Reproduce the lines below verbatim. Pictures are to be omitted.
*** Begin section ***
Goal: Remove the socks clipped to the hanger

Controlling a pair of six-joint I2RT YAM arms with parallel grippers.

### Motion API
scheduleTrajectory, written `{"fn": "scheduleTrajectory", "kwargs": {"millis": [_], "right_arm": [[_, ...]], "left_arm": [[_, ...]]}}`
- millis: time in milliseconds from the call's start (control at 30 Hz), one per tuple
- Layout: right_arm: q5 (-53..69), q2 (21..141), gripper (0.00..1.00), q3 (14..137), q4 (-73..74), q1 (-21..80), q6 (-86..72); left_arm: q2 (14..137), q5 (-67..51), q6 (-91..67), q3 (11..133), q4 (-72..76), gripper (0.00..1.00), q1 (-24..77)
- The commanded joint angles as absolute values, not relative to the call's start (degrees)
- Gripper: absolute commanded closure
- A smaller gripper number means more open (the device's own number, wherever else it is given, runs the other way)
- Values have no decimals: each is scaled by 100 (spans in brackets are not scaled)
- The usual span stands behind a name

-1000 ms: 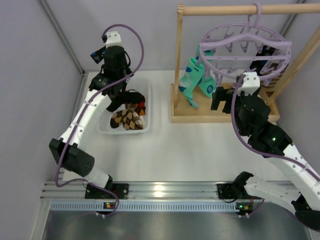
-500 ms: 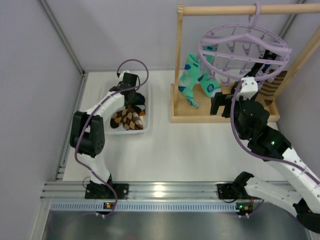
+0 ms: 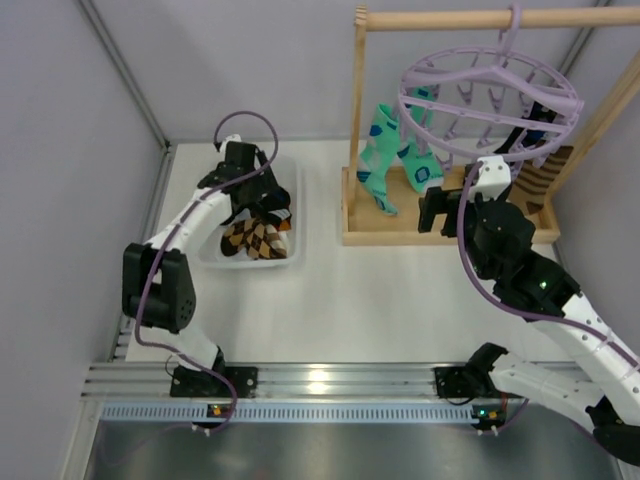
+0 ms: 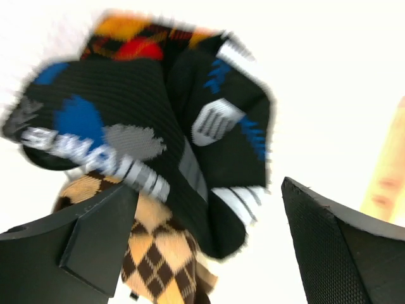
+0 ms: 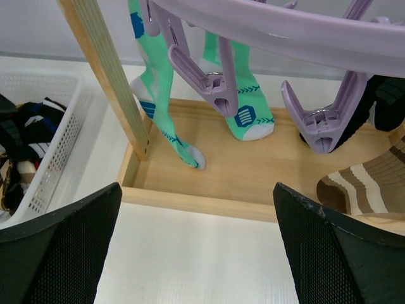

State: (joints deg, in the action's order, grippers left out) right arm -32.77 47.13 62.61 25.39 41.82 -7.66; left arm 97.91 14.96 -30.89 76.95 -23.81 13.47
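Note:
The lavender hanger (image 3: pixel 405 100) hangs by its hook from the wooden rail. Clipped to it are two teal socks (image 3: pixel 380 165) (image 5: pixel 161 95), a black sock (image 3: pixel 530 135) (image 5: pixel 386 95) and a brown striped sock (image 3: pixel 540 175) (image 5: pixel 367 183). My right gripper (image 3: pixel 440 210) (image 5: pixel 196 247) stands open in front of the frame's base, below the clips (image 5: pixel 209 76), with nothing between its fingers. My left gripper (image 3: pixel 262 200) (image 4: pixel 209 240) is open over the basket. A loose black sock with blue and white marks (image 4: pixel 158 126) lies just beyond its spread fingers, on the pile.
The white basket (image 3: pixel 210 250) (image 5: pixel 57 133) at the left holds brown-orange argyle socks (image 4: pixel 152 253). The wooden frame has a top rail (image 3: pixel 470 18), a post (image 5: pixel 107 76) and a base tray (image 3: pixel 400 235). Grey walls stand close at the left and back.
My left arm came down over the basket and its jaws have opened, letting go of the black sock onto the pile. My right gripper has shifted slightly left, still open.

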Motion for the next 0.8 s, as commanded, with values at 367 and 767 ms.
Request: {"fn": "scheduleTrajectory", "kwargs": {"millis": [367,767], "right_arm": [[-2681,4764,1,5154,2138,3639,-1467],[263,6622,1,3190,-3144,2251,-1213]], "left_arm": [[6972,319,-2900,6979,-2268,2,1354],[5362,-1722,-2717,6003,-2495,2,1415]]}}
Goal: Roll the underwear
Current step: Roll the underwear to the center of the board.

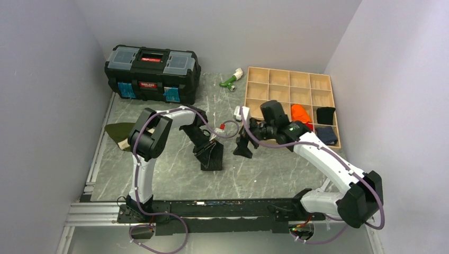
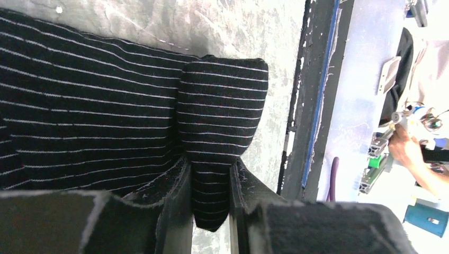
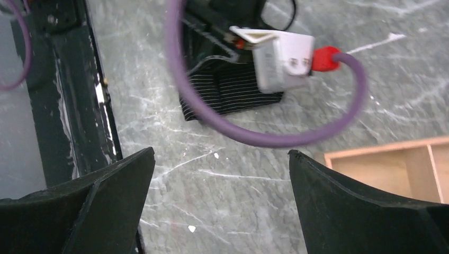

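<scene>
Left wrist view gives the closest look at the underwear (image 2: 100,116): a black soft knit crossed by thin, evenly spaced grey stripes. It lies flat on the grey marbled table (image 2: 212,26). One edge is turned up into a thick rounded fold (image 2: 222,111), whose stripes run in the same direction as those on the flat part beside it. The left gripper (image 2: 210,174) pinches the lower end of that fold, with a dark finger (image 2: 177,206) pressed against each side of the cloth.

From the top external view, the underwear (image 1: 213,160) reads as a small dark, roughly square patch on the table. It sits well to the left of the wooden compartment tray (image 1: 288,86) and nearer the arm bases than the tray is. The left gripper (image 1: 207,146) meets its far edge. The right gripper (image 1: 244,147) hangs between the underwear and the tray, apart from the cloth. In the right wrist view this gripper's (image 3: 219,159) two fingers stand wide apart with only bare table between them, and the striped garment (image 3: 227,95) shows beyond them, partly behind a white connector block (image 3: 280,58) and a purple cable (image 3: 265,138).

An orange cloth (image 1: 300,112), a black cloth (image 1: 325,115) and a dark blue cloth (image 1: 328,135) fill three tray compartments. A black toolbox (image 1: 152,72) stands far to the tray's left at the back wall. An olive green garment (image 1: 117,131) lies farther left of the tray than the underwear.
</scene>
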Available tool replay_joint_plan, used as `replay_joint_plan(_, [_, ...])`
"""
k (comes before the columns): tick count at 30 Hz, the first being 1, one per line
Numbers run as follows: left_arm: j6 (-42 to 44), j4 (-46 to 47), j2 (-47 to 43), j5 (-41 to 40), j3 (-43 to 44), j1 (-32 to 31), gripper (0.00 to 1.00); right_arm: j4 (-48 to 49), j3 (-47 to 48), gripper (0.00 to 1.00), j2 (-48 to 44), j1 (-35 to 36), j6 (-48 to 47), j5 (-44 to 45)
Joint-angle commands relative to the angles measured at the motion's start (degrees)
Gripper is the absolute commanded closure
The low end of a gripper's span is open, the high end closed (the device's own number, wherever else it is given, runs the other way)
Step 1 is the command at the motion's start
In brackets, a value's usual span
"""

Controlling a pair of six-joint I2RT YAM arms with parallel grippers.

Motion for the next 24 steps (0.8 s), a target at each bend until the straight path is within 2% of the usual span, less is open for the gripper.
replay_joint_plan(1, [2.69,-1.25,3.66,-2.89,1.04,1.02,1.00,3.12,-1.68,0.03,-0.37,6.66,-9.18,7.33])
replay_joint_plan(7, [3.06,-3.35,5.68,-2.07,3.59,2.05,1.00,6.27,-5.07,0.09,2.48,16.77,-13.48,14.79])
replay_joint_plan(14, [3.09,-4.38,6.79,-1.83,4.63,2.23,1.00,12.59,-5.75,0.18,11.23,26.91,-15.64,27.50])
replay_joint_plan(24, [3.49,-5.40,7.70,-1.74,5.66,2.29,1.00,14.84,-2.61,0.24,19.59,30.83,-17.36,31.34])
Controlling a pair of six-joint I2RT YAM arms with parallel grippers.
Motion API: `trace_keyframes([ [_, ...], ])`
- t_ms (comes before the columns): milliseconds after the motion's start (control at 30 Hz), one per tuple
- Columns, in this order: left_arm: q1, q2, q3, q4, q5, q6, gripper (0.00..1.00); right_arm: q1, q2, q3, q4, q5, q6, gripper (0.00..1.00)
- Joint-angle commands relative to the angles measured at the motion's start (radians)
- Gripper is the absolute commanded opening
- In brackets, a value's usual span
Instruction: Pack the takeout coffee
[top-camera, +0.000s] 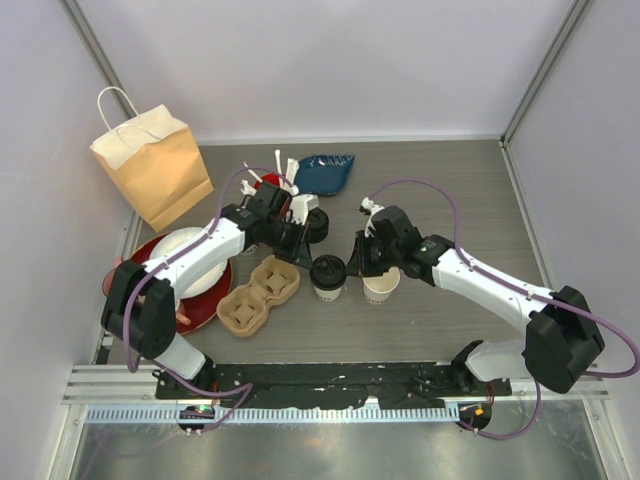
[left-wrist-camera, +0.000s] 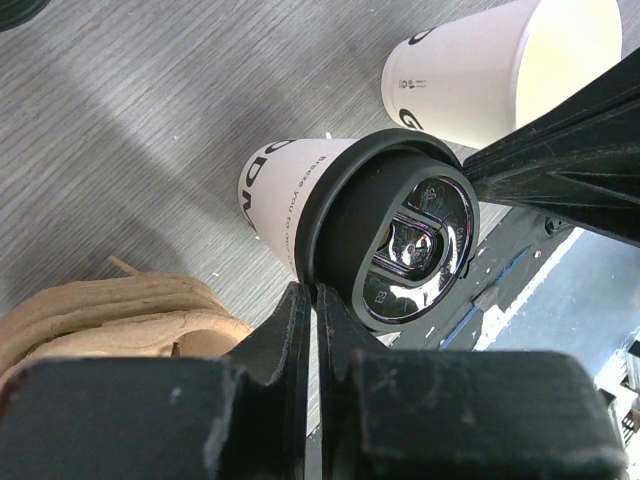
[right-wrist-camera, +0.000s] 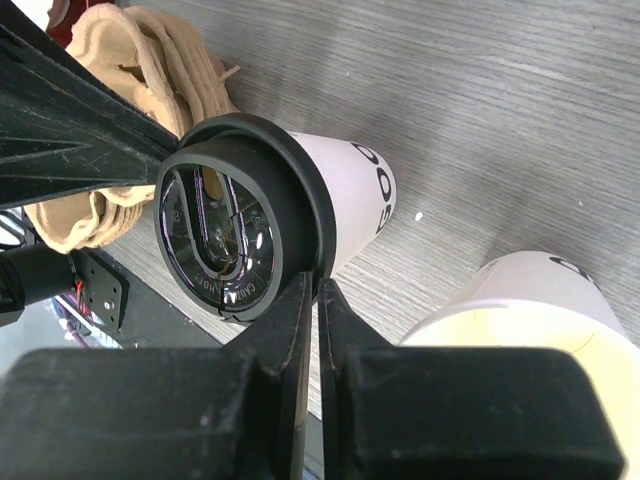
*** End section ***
▶ _SOLUTION TO THE PROBLEM_:
Goal: Remove the socks clipped to the hanger

Controlling a pair of six-joint I2RT YAM arms with parallel grippers.

### Motion API
scheduleTrajectory, written `{"fn": "scheduleTrajectory", "kwargs": {"millis": [_], "right_arm": [[_, ...]], "left_arm": [[_, ...]]}}`
- millis: time in milliseconds from the call's start (control at 30 Hz), one per tuple
- Layout: right_arm: q5 (-53..69), q2 (21..141), gripper (0.00..1.00), q3 (14..137), q4 (-73..74), q1 (-21..80), q6 (-86..72); left_arm: q2 (14..137), q5 (-67..51), q6 (-91..67), q3 (11..133), q4 (-72..76), gripper (0.00..1.00), q1 (-24..77)
- The commanded joint angles as absolute values, not relative to the call's start (degrees)
- Gripper: absolute commanded closure
- A smaller gripper number means more open (the device's own number, wherever else it is given, runs the other way)
- Values have no decimals: each is scaled by 100 (spans in brackets are not scaled)
- The usual span stands behind a name

-1000 ms: 
-500 ms: 
+0 ms: 
+0 ms: 
+0 ms: 

State: (joints deg, in the action's order, grippers left out) right arm -32.77 47.13 62.61 25.39 41.82 -7.66; left arm 97.91 14.96 -30.89 76.95 -23.81 13.47
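Note:
The lavender hanger (image 3: pixel 405 100) hangs by its hook from the wooden rail. Clipped to it are two teal socks (image 3: pixel 380 165) (image 5: pixel 161 95), a black sock (image 3: pixel 530 135) (image 5: pixel 386 95) and a brown striped sock (image 3: pixel 540 175) (image 5: pixel 367 183). My right gripper (image 3: pixel 440 210) (image 5: pixel 196 247) stands open in front of the frame's base, below the clips (image 5: pixel 209 76), with nothing between its fingers. My left gripper (image 3: pixel 262 200) (image 4: pixel 209 240) is open over the basket. A loose black sock with blue and white marks (image 4: pixel 158 126) lies just beyond its spread fingers, on the pile.
The white basket (image 3: pixel 210 250) (image 5: pixel 57 133) at the left holds brown-orange argyle socks (image 4: pixel 152 253). The wooden frame has a top rail (image 3: pixel 470 18), a post (image 5: pixel 107 76) and a base tray (image 3: pixel 400 235). Grey walls stand close at the left and back.
My left arm came down over the basket and its jaws have opened, letting go of the black sock onto the pile. My right gripper has shifted slightly left, still open.
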
Motion for the next 0.8 s, as commanded, with values at 367 and 767 ms.
Request: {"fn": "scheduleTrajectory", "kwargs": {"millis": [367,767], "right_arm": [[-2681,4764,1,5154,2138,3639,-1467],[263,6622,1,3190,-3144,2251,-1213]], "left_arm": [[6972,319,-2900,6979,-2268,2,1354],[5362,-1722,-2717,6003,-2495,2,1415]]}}
Goal: Roll the underwear
Current step: Roll the underwear to the center of the board.


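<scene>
Left wrist view gives the closest look at the underwear (image 2: 100,116): a black soft knit crossed by thin, evenly spaced grey stripes. It lies flat on the grey marbled table (image 2: 212,26). One edge is turned up into a thick rounded fold (image 2: 222,111), whose stripes run in the same direction as those on the flat part beside it. The left gripper (image 2: 210,174) pinches the lower end of that fold, with a dark finger (image 2: 177,206) pressed against each side of the cloth.

From the top external view, the underwear (image 1: 213,160) reads as a small dark, roughly square patch on the table. It sits well to the left of the wooden compartment tray (image 1: 288,86) and nearer the arm bases than the tray is. The left gripper (image 1: 207,146) meets its far edge. The right gripper (image 1: 244,147) hangs between the underwear and the tray, apart from the cloth. In the right wrist view this gripper's (image 3: 219,159) two fingers stand wide apart with only bare table between them, and the striped garment (image 3: 227,95) shows beyond them, partly behind a white connector block (image 3: 280,58) and a purple cable (image 3: 265,138).

An orange cloth (image 1: 300,112), a black cloth (image 1: 325,115) and a dark blue cloth (image 1: 328,135) fill three tray compartments. A black toolbox (image 1: 152,72) stands far to the tray's left at the back wall. An olive green garment (image 1: 117,131) lies farther left of the tray than the underwear.
</scene>
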Available tool replay_joint_plan, used as `replay_joint_plan(_, [_, ...])`
"""
k (comes before the columns): tick count at 30 Hz, the first being 1, one per line
Numbers run as follows: left_arm: j6 (-42 to 44), j4 (-46 to 47), j2 (-47 to 43), j5 (-41 to 40), j3 (-43 to 44), j1 (-32 to 31), gripper (0.00 to 1.00); right_arm: j4 (-48 to 49), j3 (-47 to 48), gripper (0.00 to 1.00), j2 (-48 to 44), j1 (-35 to 36), j6 (-48 to 47), j5 (-44 to 45)
Joint-angle commands relative to the angles measured at the motion's start (degrees)
Gripper is the absolute commanded closure
The low end of a gripper's span is open, the high end closed (the device's own number, wherever else it is given, runs the other way)
Step 1 is the command at the motion's start
In brackets, a value's usual span
"""

Controlling a pair of six-joint I2RT YAM arms with parallel grippers.

Motion for the next 24 steps (0.8 s), a target at each bend until the straight path is within 2% of the usual span, less is open for the gripper.
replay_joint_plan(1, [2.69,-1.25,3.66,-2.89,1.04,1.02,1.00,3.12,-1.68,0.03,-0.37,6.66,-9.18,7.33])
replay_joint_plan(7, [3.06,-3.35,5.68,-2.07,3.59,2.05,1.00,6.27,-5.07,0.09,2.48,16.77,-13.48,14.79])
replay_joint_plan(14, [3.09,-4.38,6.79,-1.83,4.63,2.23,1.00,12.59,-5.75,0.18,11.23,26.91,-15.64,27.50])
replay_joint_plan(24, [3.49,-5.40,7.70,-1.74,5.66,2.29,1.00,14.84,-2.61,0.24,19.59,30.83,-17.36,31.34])
Controlling a pair of six-joint I2RT YAM arms with parallel grippers.
Motion API: `trace_keyframes([ [_, ...], ])`
- t_ms (comes before the columns): milliseconds after the motion's start (control at 30 Hz), one per tuple
- Columns, in this order: left_arm: q1, q2, q3, q4, q5, q6, gripper (0.00..1.00); right_arm: q1, q2, q3, q4, q5, q6, gripper (0.00..1.00)
- Joint-angle commands relative to the angles measured at the motion's start (radians)
- Gripper is the absolute commanded opening
- In brackets, a value's usual span
Instruction: Pack the takeout coffee
[top-camera, +0.000s] 
[left-wrist-camera, +0.000s] 
[right-wrist-camera, +0.000s] 

This concludes the exercise.